TASK DIRECTIONS =>
Your answer must be the full listing, reproduced exactly.

MATERIAL PROVIDED =>
• • •
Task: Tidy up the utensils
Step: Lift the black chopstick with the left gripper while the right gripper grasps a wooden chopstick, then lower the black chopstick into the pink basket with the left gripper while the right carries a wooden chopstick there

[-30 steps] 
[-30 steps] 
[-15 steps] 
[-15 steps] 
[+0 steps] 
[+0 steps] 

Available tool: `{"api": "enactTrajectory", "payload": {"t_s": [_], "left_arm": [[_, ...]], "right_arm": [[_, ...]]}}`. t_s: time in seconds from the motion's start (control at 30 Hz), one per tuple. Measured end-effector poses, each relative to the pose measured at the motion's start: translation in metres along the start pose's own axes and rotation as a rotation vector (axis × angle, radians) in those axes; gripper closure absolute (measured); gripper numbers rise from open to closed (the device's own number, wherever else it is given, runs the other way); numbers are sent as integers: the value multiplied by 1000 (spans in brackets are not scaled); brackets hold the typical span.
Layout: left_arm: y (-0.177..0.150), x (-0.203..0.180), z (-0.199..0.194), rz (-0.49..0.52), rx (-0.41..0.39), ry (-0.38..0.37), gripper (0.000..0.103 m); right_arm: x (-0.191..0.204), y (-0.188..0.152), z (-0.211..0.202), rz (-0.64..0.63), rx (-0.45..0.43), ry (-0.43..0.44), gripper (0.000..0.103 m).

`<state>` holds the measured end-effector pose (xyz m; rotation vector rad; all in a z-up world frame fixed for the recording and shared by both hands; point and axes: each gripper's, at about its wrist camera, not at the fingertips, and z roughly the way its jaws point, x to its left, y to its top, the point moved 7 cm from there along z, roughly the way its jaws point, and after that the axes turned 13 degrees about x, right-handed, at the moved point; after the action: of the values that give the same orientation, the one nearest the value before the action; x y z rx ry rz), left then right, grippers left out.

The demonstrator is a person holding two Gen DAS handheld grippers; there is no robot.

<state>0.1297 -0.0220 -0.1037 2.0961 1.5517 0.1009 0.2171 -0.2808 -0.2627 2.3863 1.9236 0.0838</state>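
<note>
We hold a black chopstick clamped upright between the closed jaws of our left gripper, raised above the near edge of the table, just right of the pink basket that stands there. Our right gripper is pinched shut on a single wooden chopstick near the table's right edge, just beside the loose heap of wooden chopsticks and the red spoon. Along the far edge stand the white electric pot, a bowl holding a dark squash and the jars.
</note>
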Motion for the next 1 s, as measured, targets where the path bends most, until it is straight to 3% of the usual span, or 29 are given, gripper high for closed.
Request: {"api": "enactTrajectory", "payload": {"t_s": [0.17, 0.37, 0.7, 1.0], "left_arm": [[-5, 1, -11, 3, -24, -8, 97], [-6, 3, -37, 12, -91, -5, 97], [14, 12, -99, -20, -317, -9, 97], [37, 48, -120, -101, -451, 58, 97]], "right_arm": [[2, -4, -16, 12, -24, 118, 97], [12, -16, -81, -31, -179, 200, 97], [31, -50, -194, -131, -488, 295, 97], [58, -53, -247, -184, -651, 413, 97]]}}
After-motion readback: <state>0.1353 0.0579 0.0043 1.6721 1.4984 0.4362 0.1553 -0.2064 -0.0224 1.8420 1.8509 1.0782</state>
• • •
ANSWER BELOW =>
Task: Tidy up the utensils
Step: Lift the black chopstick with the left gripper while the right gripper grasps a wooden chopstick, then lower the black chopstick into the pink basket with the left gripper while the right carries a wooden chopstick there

[-30 steps] 
[-30 steps] 
[-15 steps] 
[-15 steps] 
[+0 steps] 
[+0 steps] 

Available tool: `{"api": "enactTrajectory", "payload": {"t_s": [_], "left_arm": [[_, ...]], "right_arm": [[_, ...]]}}`. t_s: time in seconds from the motion's start (control at 30 Hz), one per tuple. Measured end-effector poses, each relative to the pose measured at the motion's start: translation in metres along the start pose's own axes and rotation as a rotation vector (axis × angle, radians) in those axes; gripper closure absolute (measured); gripper numbers rise from open to closed (the device's own number, wherever else it is given, runs the other way); numbers are sent as integers: the value multiplied by 1000 (spans in brackets are not scaled); brackets hold the typical span.
Layout: left_arm: y (-0.177..0.150), x (-0.203..0.180), z (-0.199..0.194), rz (-0.49..0.52), rx (-0.41..0.39), ry (-0.38..0.37), gripper (0.000..0.103 m); right_arm: x (-0.191..0.204), y (-0.188..0.152), z (-0.211..0.202), rz (-0.64..0.63), rx (-0.45..0.43), ry (-0.43..0.44), gripper (0.000..0.103 m).

`<state>` holds the measured end-effector pose (xyz m; rotation vector rad; all in a z-up world frame fixed for the recording and shared by both hands; point and axes: each gripper's, at about its wrist camera, not at the fingertips, and z roughly the way its jaws point, x to its left, y to its top, the point moved 7 cm from there along z, roughly the way its jaws point, and after that the axes turned 13 degrees about x, right-handed, at the moved point; after the action: of the values that give the same orientation, the one nearest the value before the action; x y z rx ry rz), left then right, grippers left out.

The demonstrator is a person holding two Gen DAS handheld grippers; there is no robot.

<state>0.1297 -0.0220 -0.1037 2.0961 1.5517 0.1009 0.2171 -0.2808 -0.2627 2.3863 1.9236 0.0838</state>
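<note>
We hold a black chopstick clamped upright between the closed jaws of our left gripper, raised above the near edge of the table, just right of the pink basket that stands there. Our right gripper is pinched shut on a single wooden chopstick near the table's right edge, just beside the loose heap of wooden chopsticks and the red spoon. Along the far edge stand the white electric pot, a bowl holding a dark squash and the jars.
</note>
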Motion for the next 1 s, as measured, targets where the path bends most, until it is straight to 3% of the usual span, or 29 are given, gripper high for closed.
Request: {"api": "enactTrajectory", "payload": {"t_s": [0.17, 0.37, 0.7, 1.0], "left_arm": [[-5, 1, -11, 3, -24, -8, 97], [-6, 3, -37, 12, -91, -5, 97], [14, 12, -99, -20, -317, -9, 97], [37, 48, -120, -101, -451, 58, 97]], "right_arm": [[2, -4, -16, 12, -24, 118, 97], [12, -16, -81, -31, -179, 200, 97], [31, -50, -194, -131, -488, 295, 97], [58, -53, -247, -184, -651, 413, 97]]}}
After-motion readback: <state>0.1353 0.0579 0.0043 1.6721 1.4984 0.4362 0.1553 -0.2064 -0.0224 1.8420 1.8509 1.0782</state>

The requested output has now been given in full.